**Problem to work on**
Return the lines below that contain the word "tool".

**Records**
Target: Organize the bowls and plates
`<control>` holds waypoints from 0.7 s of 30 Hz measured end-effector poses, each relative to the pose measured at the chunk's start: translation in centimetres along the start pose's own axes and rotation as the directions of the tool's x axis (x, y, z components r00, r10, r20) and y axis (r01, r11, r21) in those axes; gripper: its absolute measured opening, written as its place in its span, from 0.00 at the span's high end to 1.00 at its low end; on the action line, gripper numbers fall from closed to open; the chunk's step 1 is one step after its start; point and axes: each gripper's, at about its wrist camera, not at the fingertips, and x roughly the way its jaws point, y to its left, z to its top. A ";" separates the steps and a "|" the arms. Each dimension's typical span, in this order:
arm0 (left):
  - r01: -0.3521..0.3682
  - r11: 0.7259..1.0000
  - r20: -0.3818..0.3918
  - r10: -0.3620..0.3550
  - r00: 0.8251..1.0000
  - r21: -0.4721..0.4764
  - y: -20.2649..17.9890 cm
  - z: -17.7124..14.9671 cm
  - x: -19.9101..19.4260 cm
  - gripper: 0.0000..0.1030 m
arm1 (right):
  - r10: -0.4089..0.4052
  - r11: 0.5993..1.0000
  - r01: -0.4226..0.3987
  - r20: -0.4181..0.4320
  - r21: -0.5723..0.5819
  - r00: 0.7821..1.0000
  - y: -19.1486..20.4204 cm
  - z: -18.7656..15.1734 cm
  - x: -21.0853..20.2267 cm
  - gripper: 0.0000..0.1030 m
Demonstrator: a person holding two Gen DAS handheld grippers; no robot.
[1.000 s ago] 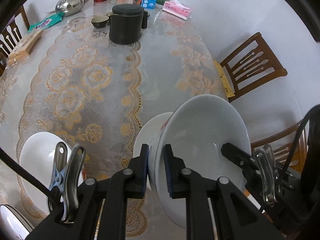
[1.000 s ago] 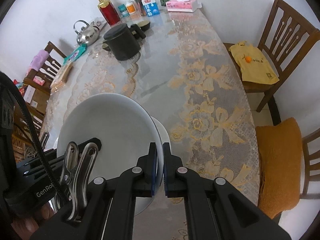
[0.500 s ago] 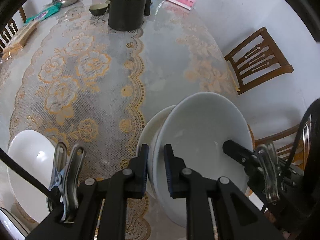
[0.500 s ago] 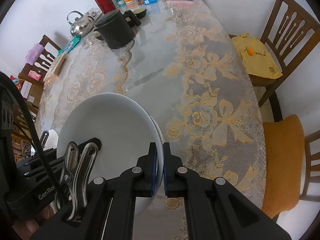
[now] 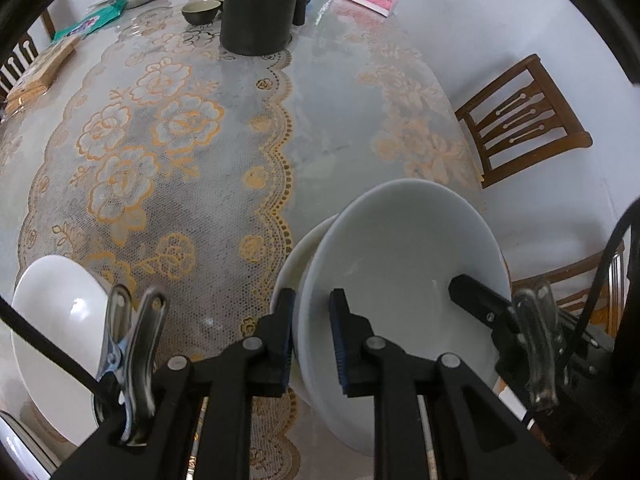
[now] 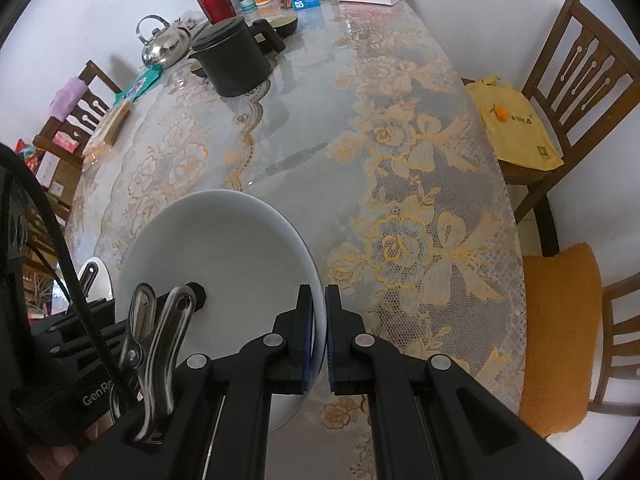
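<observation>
- Gripping white bowl (image 5: 400, 264) rim: left gripper (image 5: 312, 336) nearly closed, right gripper (image 6: 319, 332) clamped opposite.
- Bowl lower centre, over second bowl (image 5: 298, 256).
- Third bowl (image 5: 52, 328) lower left.

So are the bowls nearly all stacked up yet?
Not quite. Done: nothing clearly finished. In hand: the left gripper and right gripper both pinch the rim of a big white bowl, tilted over another white dish on the table. Left: setting it down and letting go, then the white bowl at the left, which sits alone.
</observation>
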 end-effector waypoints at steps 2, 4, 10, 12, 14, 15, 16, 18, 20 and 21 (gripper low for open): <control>-0.013 1.000 -0.007 0.013 1.000 0.004 -0.1 -0.1 0.0 0.83 | -0.011 1.000 0.011 -0.008 -0.017 1.000 0.4 -0.1 0.0 0.93; -0.013 1.000 -0.011 0.013 1.000 -0.004 0.1 -0.1 0.0 0.83 | -0.023 0.999 0.023 -0.008 -0.038 1.000 0.7 -0.1 0.0 0.93; -0.009 1.000 -0.031 0.009 0.999 -0.007 0.2 0.2 0.1 0.82 | -0.049 0.997 0.048 -0.032 -0.056 0.998 1.2 0.0 0.2 0.88; -0.006 1.000 -0.037 0.005 0.999 -0.013 0.2 0.2 0.1 0.81 | -0.054 0.997 0.051 -0.043 -0.065 0.998 1.5 0.1 0.3 0.84; -0.011 1.000 -0.039 0.010 0.999 -0.006 0.0 0.1 0.0 0.80 | -0.054 0.996 0.050 -0.053 -0.067 0.997 1.7 0.1 0.3 0.80; -0.007 1.000 -0.041 0.007 0.999 -0.011 0.1 0.2 0.0 0.79 | -0.058 0.996 0.054 -0.057 -0.068 0.997 1.8 0.1 0.4 0.79; -0.005 1.000 -0.045 0.004 0.999 -0.015 0.1 0.2 0.0 0.77 | -0.062 0.996 0.058 -0.058 -0.072 0.996 1.9 0.1 0.4 0.79; -0.006 1.000 -0.056 0.004 0.998 -0.023 0.2 0.3 0.1 0.76 | -0.071 0.995 0.067 -0.047 -0.074 0.996 2.0 0.2 0.1 0.79; 0.000 0.999 -0.065 -0.003 0.998 -0.042 0.3 0.3 0.0 0.72 | -0.072 0.995 0.069 -0.038 -0.069 0.997 2.0 0.3 -0.2 0.79; -0.005 0.999 -0.068 0.002 0.998 -0.041 0.2 0.3 0.0 0.72 | -0.070 0.995 0.068 -0.036 -0.067 0.997 2.0 0.3 -0.3 0.79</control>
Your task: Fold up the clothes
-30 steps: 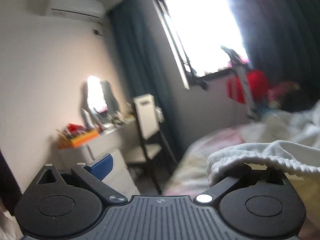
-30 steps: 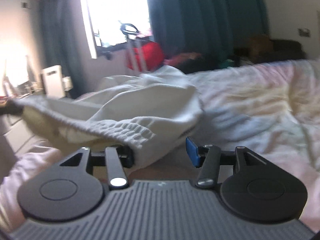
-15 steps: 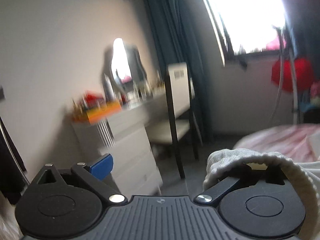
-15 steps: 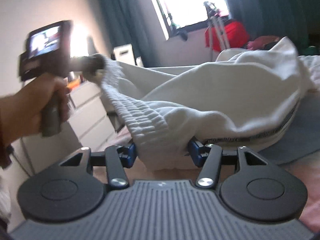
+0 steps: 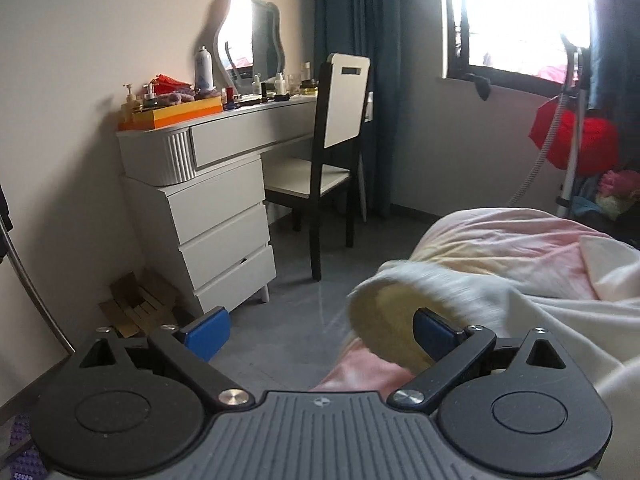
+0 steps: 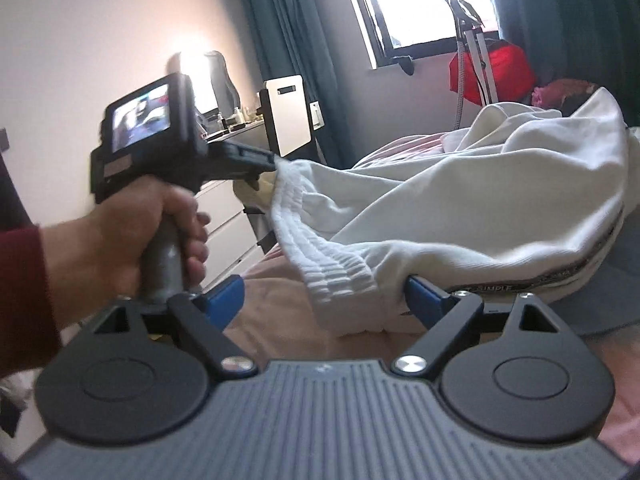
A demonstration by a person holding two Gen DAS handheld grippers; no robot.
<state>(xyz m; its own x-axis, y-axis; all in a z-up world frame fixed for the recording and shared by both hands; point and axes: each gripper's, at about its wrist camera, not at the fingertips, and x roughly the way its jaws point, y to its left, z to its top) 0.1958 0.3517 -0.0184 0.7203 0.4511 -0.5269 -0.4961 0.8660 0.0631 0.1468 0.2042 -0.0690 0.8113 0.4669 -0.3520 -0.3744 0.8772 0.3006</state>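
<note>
With both the left tongs (image 5: pixel 322 330) and right tongs (image 6: pixel 324 294) spread wide, the white sweatpants' waistband (image 6: pixel 320 256) merely drapes over one finger of each and may slip onto the bed (image 6: pixel 280 308).

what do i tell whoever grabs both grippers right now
Left gripper: jaws wide open; one end of the white ribbed-waistband garment appears draped over its right finger, not pinched.
Right gripper: jaws wide open; the waistband lies between the fingers, against the right one, unclamped.
The garment's waistband is stretched between the two grippers; the rest is bunched on the pink-sheeted bed.
Done: no fold visible.
Left: grip the waistband, spread the garment flat, fold it.
</note>
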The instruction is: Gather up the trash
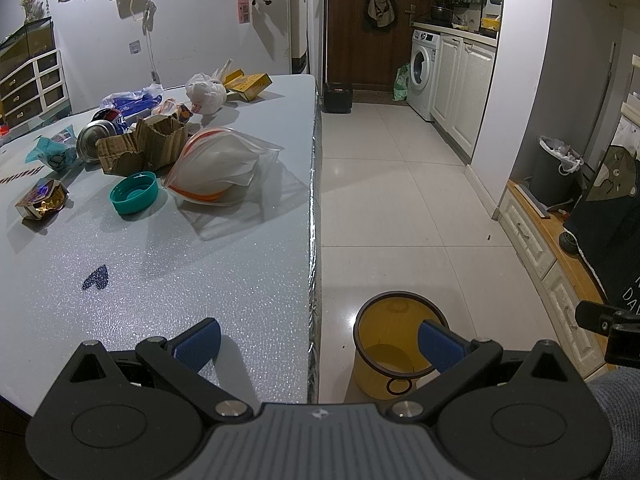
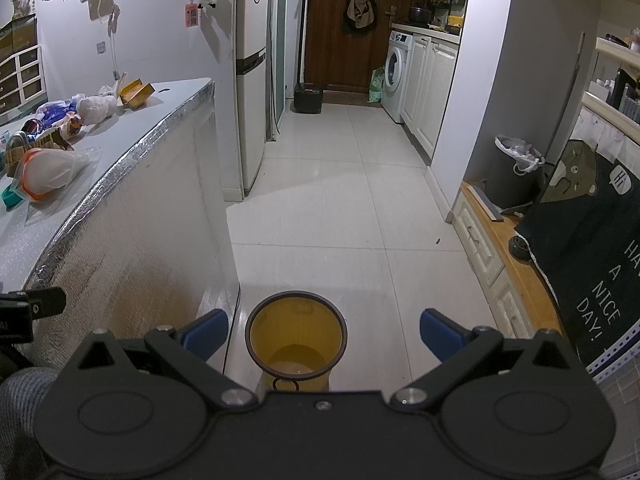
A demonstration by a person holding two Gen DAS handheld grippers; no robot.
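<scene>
Trash lies clustered on the table (image 1: 200, 264): a zip bag (image 1: 216, 168), a teal lid (image 1: 134, 193) and torn cardboard (image 1: 144, 146), well back from its foil-trimmed edge. Beside that edge, on open floor, stands the yellow bin (image 2: 295, 336). The left gripper (image 1: 318, 342) and right gripper (image 2: 323, 336) both gape wide, holding nothing.

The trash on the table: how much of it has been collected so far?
None that shows: the yellow bin on the floor looks empty. Nothing is in hand either; the left gripper and right gripper are both open. All of it is left on the table: the zip bag, teal lid, cardboard, can and wrappers behind.
</scene>
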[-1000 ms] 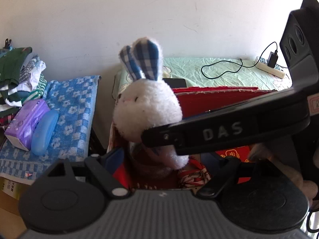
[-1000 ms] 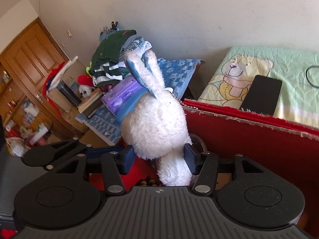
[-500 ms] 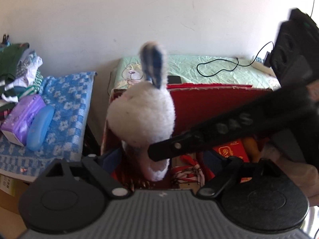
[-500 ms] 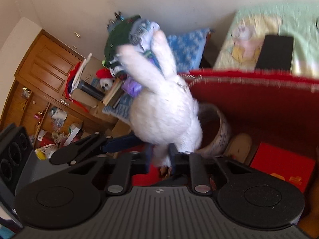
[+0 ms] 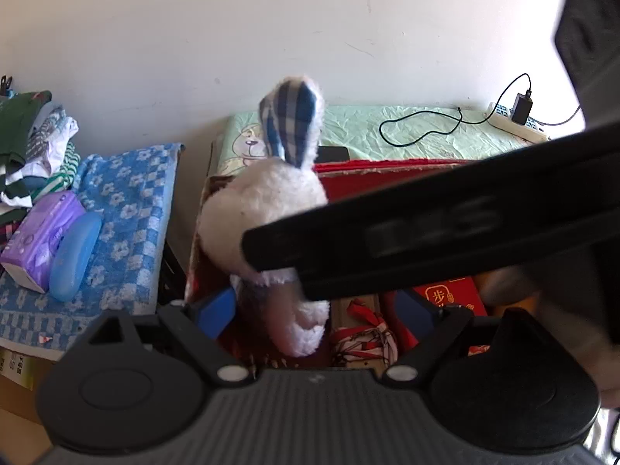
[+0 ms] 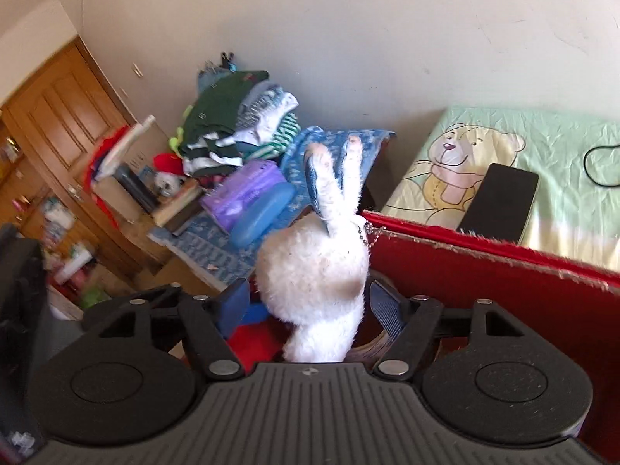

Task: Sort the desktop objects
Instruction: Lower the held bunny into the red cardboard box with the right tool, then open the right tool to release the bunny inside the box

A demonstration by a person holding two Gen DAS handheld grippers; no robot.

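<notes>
The fluffy white plush rabbit with blue checked ears stands upright at the left end of the red cardboard box, ears up, and the right gripper sits right behind it with its blue-padded fingers spread either side of the rabbit's body; they have just been opening, the toy is between them, and a sliver of gap shows on each side, so it is released. From the left wrist view the left gripper also has its fingers apart, the rabbit's foot near the left pad, though whether it touches is hard to tell. The black bar of the right-hand gripper crosses that view from 3 o'clock toward the centre, over the rabbit's middle. Down in the box lie a red packet with gold print and a red-and-white patterned bundle. At 9 o'clock a purple tissue pack and a blue oval case rest on a blue flowered towel, with folded clothes behind. At 1 o'clock a black cable runs over the pale green bear-print sheet; a black phone lies on it.
</notes>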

**Answer space**
`<control>` holds waypoints from 0.7 s of 30 Hz measured end-effector poses, each relative to the pose measured at the chunk's start: translation in centimetres along the start pose's own axes and rotation as the directions of the tool's x axis (x, y, z components r00, r10, r20) and y axis (r01, r11, r21) in those axes; gripper: its absolute measured opening, written as its place in its span, from 0.00 at the span's high end to 1.00 at its low end; on the action line, gripper numbers fall from closed to open; the chunk's step 1 is one step after its start; point and axes: each gripper's, at about its wrist camera, not at the fingertips, and x roughly the way its jaws point, y to its left, z to its top. A ";" separates the steps and a "|" the arms. Each dimension's typical span, in this order:
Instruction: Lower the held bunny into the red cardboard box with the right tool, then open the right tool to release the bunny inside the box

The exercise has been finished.